Great! I've been an OpenWrt user and still have a LinkSys wireless
router with it on, although I don't use it anymore these days.

> I started a pullrequest discussion and a also added a first proof of 
> concept makefile.
> https://github.com/openwrt/packages/pull/8466
>
> Apart from the fact that I have to package lxd with the toolchain for go 
> at OpenWrt, I have to compile dqlite and sqlite first.
>
> 1. A new dqlite library. With dqlite I don't see a problem for now to 
> get this packaged in OpenWrt.
>
> 2. A patched sqlite version from you/CanonicalLtd
>
> This results in the following questions to you
>
> 1. Because the sqlite library is a patched version I think I can not use 
> the already included OpenWrt version?
>     https://github.com/openwrt/packages/blob/master/libs/sqlite3/Makefile

Correct. You can't use vanilla upstream SQLite.

However, you can use that Makefile and possibly even the source tree if
you wish, provided that:

- You apply the patch needed by dqlite
- You add --enable-replication to ./configure flags

The patch with respect to the latest SQLite version is published here:

https://github.com/CanonicalLtd/sqlite/releases/latest

it's currently sqlite-3.27.2.diff is regularly updated once new SQLite
versions come out.

> 2. Why do you not merge your changes upstream?
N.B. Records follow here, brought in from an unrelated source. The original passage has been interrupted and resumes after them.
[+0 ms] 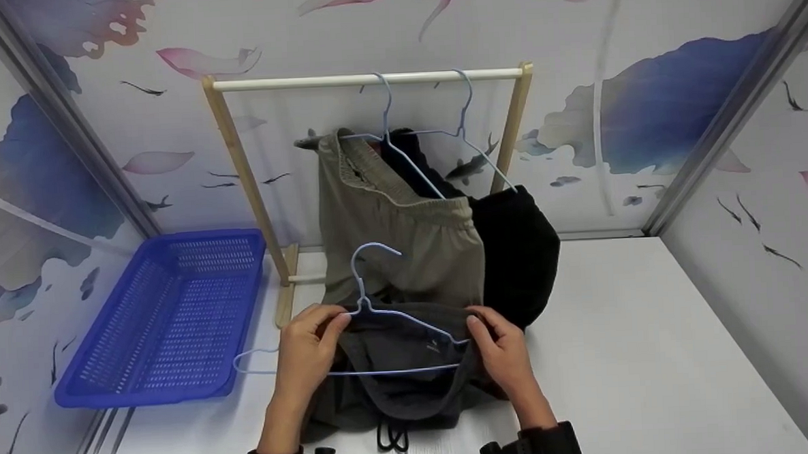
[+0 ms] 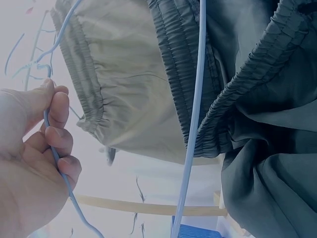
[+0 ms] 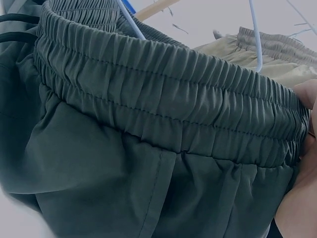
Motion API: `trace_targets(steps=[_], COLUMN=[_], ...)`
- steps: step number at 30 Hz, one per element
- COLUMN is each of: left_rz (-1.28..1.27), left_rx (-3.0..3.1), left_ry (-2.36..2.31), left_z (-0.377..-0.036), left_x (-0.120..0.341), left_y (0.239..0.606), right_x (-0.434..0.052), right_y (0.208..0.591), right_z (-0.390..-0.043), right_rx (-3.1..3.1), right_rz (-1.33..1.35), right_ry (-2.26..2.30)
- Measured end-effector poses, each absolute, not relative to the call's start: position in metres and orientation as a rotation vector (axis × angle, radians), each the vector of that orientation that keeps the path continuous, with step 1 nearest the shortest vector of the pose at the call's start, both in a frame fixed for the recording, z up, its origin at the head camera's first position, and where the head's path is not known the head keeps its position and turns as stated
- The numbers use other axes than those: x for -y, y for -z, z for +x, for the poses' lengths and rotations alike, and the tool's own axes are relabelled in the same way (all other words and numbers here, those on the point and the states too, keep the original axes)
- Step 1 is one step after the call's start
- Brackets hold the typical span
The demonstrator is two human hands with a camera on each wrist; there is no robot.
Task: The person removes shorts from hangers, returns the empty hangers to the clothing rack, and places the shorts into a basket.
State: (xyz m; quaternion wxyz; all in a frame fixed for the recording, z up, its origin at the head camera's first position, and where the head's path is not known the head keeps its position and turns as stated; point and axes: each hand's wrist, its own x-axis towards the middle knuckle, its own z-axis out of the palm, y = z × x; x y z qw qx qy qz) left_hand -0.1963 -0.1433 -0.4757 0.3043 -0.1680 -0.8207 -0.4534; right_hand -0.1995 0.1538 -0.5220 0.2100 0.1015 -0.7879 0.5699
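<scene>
Left hand (image 1: 307, 347) pinches the light blue wire hanger (image 1: 381, 323) at its left shoulder; the left wrist view shows the fingers (image 2: 59, 134) curled round the wire (image 2: 54, 158). Right hand (image 1: 501, 349) grips the elastic waistband of the dark green shorts (image 1: 397, 384) at the hanger's right end, thumb and fingers closed on the gathered fabric (image 3: 163, 104), as the right wrist view confirms. Hanger and shorts lie directly between the two hands, on the white table (image 1: 655, 352) just in front of the wooden rack (image 1: 370, 80). The long axis of the hanger runs left to right, parallel to the rack's white rail, and its hook points up and away from the person, toward that rail. Each hand sits at one end of this axis, so both are equally near; the left hand controls the wire, the right hand controls the cloth. The waistband is partly drawn over the hanger, and a black drawstring (image 1: 391, 438) hangs from the near edge of the shorts. Count: three hangers in total, one in hand and two already hooked on the rail. Count: three garments, namely the dark green shorts in hand, one pair of khaki shorts (image 1: 404, 234) and one black garment (image 1: 517, 249), both hanging from the rail behind the hands. One blue basket (image 1: 169, 319) stands to the left of the rack, well apart from either hand.
</scene>
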Motion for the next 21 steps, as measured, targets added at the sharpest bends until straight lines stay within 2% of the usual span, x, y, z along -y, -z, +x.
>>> trace_targets(steps=[21], left_rz=[-0.430], left_rx=[2.115], left_ry=[1.196], left_z=[-0.1944], left_x=[0.1476], left_y=[0.4769], right_x=[-0.1608], right_y=[0.5308], right_z=[-0.2021], right_rx=[2.227], right_rz=[0.110], right_ry=[-1.660])
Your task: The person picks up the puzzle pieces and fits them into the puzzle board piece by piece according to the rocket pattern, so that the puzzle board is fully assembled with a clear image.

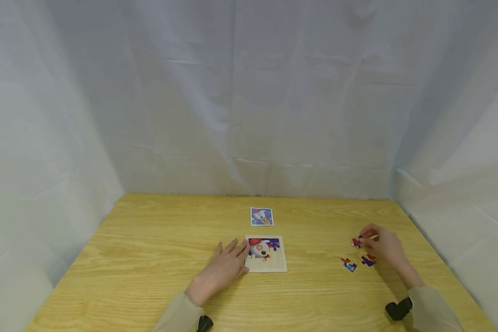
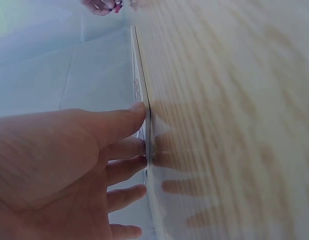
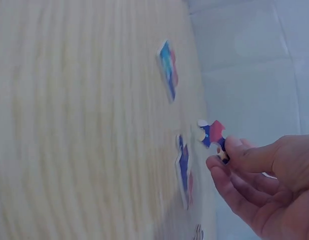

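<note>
Left hand (image 1: 224,269) lies flat on the bench (image 1: 149,258), fingers straight and pressed against the left edge of the puzzle tray (image 1: 267,254), likely bracing it so it won't slide. Over on the right, the right hand (image 1: 383,246) pinches a puzzle piece (image 1: 356,242) between thumb and fingertips, lifted just clear of the wood, well apart from the tray. Two loose pieces (image 1: 349,264) lie just beside that hand, and a small reference card (image 1: 261,216) sits behind the tray. The right wrist view shows the pinch on the piece (image 3: 213,134) up close; the head view alone shows the rocket picture partly filled in.
</note>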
In the medium term, I do plan to submit the changes upstream. However
SQLite developers are unbelievably conservatives when it comes to
merging code from external contributors:

"SQLite is not open-contribution. The project does not accept
patches. Only 27 individuals have ever contributed any code to SQLite,
and of those only 16 still have traces in the latest release. Only 3
developers have contributed non-comment changes within the previous five
years and 96.4% of the latest release code was written by just two
people. (The statistics in this paragraph were gathered on 2018-02-05.)"

So I'll wait until I'm absolutely certain that the patch won't need any
further modification, which is not the case right now.

> 3. Why does the master branch from your repositry follows the sqlite 
> upstream version?

Because it's a patch, not a fork, so we regularly pull from upstream.

>     It confuses me that the History is disorderd and so I do not know 
> what the changes you made are

SQLite uses a VCS called "fossil" wrote by its main author. There are
third parties providing automatic export to git of the official fossil
repository. The export used to work quite well, and I could use git
workflows like merge to keep the history clean. However, since a couple
of releases something was messed up, either upstream or by the
conversion tool, and the head of the git mirror was not anymore a
descendant of the latest release. So in order to avoid having to force a
push, I had to change strategy and essentially commit diffs by hand.

I don't think there's any way to avoid this, given that we don't want to
force push.

For packages, I recommend to forget about git, and always rely on the
.diff artifact, which you can version control yourself if you wish

> 4. Is this a fork?

No, it's patch.

> 3. What patches do I need on top of sqlite for lxd?

Just the .diff published above.

>    If so does this influence the sqlite so that other software who uses 
> this do not work anymore or have a runtime problem?

No, the patch adds behavior which is only triggered if you use certain
new APIs. There is zero semantic changes for other software.